Si alguien me preguntara en qué momento ha comenzado mi hijo de 12 años a experimentar los cambios que están teniendo lugar en su persona y que, me temo, se deben a que la adolescencia ha hecho ya acto de presencia, o si me preguntaran cómo he percibido yo esos cambios, diría sin dudar que me han bastado dos indicadores claves, a saber: higiene y vestimenta.
Empezaré por la vestimenta, sin olvidarme del peinado que también es importante. Durante años el chándal ha sido prácticamente su uniforme diario y, además, le ha importado poco si era de una u otra marca con tal de que no tuviera ningún dibujito ni figura que indujera al error de pensar que también valía para chicas; por supuesto, ninguno era de color rosa o violeta que, de manera machista, decía que eran colores para niñas.
Este uniforme deportivo era acompañado por un peinado ad hoc: una hermosa cresta que dividía la cabeza en dos y se alzaba tiesa y engominada como un muro de la vergüenza (para mí, que la odiaba).
Las costumbres de mi hijo en cuestión de higiene han sido, por decirlo de algún modo, bastante relajadas, es decir, le importaba bastante poco llevar un lamparón en el pantalón, que su camiseta favorita se cayera de vieja, ponerse los calcetines del día anterior, u oler a queso de cabrales, con lo cual, me he visto obligada durante mucho tiempo a someterle a una vigilancia estrecha en la que mi pituitaria ha jugado un papel importantísimo, prácticamente le tenía que obligar a que se duchara... hasta ahora. Ahora, no sólo no tengo que obligarle, sino que se levanta mucho más temprano que de costumbre para tener tiempo de sobra que emplear en la ducha, acicalamiento en general y del pelo en particular, porque también ha cambiado, lógicamente, el peinado.

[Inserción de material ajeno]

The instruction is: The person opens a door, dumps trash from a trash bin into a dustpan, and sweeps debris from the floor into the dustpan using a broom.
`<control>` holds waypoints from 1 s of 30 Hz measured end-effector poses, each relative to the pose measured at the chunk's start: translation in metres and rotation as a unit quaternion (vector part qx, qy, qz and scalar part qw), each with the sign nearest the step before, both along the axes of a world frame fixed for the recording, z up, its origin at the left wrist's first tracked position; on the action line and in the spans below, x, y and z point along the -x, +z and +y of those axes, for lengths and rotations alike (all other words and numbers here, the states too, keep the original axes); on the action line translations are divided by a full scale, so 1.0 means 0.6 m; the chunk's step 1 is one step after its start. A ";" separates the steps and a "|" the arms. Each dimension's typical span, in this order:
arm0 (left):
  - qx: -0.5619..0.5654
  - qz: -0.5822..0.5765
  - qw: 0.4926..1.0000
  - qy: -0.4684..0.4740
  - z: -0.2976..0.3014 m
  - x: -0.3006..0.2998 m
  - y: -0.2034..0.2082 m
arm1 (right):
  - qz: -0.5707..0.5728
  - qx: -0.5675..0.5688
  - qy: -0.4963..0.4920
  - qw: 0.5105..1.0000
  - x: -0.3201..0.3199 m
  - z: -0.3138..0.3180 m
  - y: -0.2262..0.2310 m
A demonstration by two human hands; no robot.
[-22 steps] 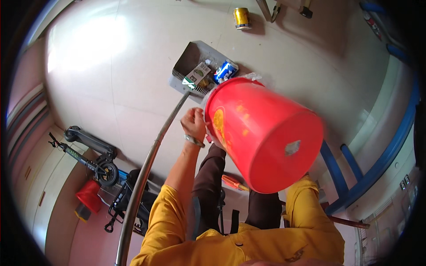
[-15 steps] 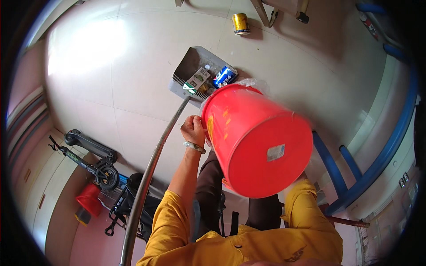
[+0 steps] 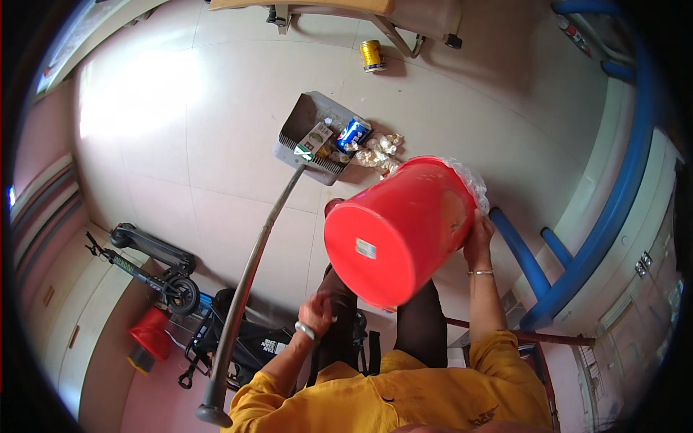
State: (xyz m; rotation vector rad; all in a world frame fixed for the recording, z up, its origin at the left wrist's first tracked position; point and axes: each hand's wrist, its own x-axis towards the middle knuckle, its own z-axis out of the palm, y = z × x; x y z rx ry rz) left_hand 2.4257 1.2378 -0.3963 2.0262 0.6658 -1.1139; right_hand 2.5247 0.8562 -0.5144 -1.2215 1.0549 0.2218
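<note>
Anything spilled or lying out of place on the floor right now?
Yes. The red bucket is tipped on its side in the right hand, and crumpled paper lies on the floor beside the grey dustpan. A yellow can stands apart near the chair legs.

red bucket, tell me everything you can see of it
The red bucket looks like smooth plastic, round and tapering toward its flat base, which bears a small pale sticker. It is tipped on its side in the air, base toward the camera, mouth toward the floor litter beside the grey dustpan. A clear plastic liner bunches at the rim. The right hand holds it near the rim; the left hand is off it.
</note>
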 end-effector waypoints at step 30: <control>-0.095 -0.131 0.961 -0.226 -0.015 0.038 0.045 | 0.102 0.445 0.583 0.673 -0.003 0.006 -0.034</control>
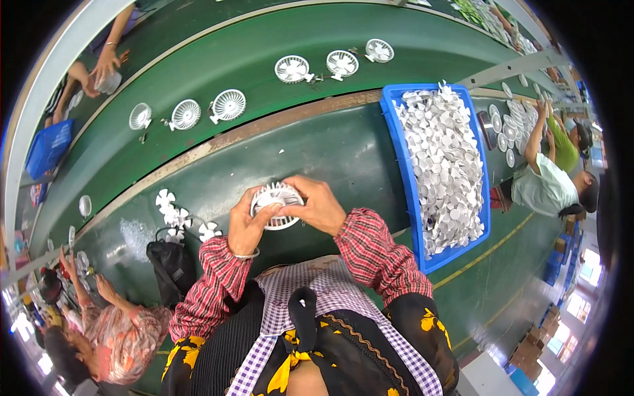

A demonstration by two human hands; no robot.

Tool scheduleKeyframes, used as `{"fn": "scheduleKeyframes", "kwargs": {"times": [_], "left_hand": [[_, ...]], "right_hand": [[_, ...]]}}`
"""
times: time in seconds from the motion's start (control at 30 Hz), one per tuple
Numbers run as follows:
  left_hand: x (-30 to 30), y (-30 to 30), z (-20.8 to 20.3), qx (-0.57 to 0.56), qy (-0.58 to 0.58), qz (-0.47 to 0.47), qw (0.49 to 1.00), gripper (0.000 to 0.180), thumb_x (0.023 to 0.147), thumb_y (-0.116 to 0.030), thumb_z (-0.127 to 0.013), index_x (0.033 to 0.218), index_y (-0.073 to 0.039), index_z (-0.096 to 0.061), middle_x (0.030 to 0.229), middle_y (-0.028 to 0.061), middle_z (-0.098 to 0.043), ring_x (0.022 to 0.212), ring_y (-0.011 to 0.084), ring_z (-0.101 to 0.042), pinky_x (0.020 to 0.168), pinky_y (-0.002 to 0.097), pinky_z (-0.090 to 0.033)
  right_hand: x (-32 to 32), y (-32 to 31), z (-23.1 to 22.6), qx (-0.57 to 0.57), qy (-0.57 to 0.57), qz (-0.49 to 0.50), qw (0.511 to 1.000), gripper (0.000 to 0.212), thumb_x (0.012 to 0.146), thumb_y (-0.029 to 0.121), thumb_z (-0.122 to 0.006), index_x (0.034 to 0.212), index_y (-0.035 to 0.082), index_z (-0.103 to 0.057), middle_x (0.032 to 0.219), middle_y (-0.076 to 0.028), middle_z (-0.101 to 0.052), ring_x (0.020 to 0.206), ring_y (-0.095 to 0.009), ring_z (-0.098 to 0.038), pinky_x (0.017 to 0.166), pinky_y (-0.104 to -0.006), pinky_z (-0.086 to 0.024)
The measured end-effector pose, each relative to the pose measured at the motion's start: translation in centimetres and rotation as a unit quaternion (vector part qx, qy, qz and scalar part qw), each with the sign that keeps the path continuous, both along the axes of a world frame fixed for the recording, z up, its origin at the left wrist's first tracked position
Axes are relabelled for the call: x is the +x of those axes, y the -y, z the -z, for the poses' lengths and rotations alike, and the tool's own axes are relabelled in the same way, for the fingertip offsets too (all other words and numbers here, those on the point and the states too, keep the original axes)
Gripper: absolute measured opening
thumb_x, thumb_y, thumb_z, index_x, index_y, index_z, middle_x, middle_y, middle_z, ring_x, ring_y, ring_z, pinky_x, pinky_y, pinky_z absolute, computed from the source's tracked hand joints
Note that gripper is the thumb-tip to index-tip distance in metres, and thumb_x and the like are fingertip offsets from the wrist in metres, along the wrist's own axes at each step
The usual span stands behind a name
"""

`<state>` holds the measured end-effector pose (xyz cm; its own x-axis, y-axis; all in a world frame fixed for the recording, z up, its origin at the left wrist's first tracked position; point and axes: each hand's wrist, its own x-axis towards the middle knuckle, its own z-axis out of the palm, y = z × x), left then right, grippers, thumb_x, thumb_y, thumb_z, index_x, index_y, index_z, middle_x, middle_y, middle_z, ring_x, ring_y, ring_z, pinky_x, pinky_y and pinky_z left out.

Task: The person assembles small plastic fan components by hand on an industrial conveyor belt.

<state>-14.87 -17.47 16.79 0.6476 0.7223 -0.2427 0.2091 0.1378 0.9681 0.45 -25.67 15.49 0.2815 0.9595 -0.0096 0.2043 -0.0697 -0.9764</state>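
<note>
Between my two hands is a small white fan housing (284,218) with a slatted round rim, held just above the green worktable (330,148). My left hand (246,226) grips its left side, thumb pressed toward the middle. From the right, my right hand (318,206) wraps the rim, its thumb also on the centre. The fingers behind the housing are partly hidden. Left of my hands, several loose white fan blades (173,214) lie on the table, with one more blade (209,231) close to my left wrist.
A blue tray (413,218) heaped with white fan blades stands to my right. Beyond the table edge, a green conveyor (264,99) carries several fan housings (229,104). A black bag (170,264) and a clear plastic bag (135,237) lie at left. Co-workers sit on both sides.
</note>
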Motion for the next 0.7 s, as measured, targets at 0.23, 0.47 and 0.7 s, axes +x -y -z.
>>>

De aquel niño de chándal y cresta tiesa, por cierto bastante hortera, todo hay que decirlo, apenas queda nada. Hoy, el que se levanta temprano para ducharse porque si lo hace antes de acostarse el pelo no le queda como él quiere (tipo Napoleón, sin raya definida, con un flequillo que se enrosca en la cabeza y apenas deja ver sus ojos), se me ha vuelto pijo, y no sé qué condena es peor, porque si antes renegaba de su atavío pelín macarrilla, ahora me ha caído la maldición de las marcas como una pesada carga difícil de llevar.
Eso de que desde los calcetines hasta el jersey, pasando por los calzoncillos, cinturones, zapatillas, polos y hasta las gorras, tengan que ser de una determinada marca, es una cruz que ¡para nada! pienso llevar, aún a mi pesar, gasta todo el dinero que recibe de sus abuelos, tíos, etc.. en aumentar el ajuar plusmarquista que va atesorando en su armario donde, por cierto, por narices tiene que pasar una ramificación del triángulo de las Bermudas porque, inexplicablemente, cada cierto tiempo, se extravía alguna prenda que no pertenece a la “época pija” pero que yo le recomiendo encarecidamente que use “porque está nueva y te vale todavía”.
Me pregunto si esto será ya la famosa “edad del pavo”, porque entonces estoy perdida, tanta contradicción va a acabar conmigo. Por Dios, ¡¡si hasta se ha comprado un jersey de rombos donde predomina el color rosa!! que, junto al peinado napoleónico hacen que me recuerde irremediablemente a los componentes de “Amo a Laura” y lo que es peor, que eche de menos al simpático macarrilla de la cresta tiesa ¡¡Socorroooo!!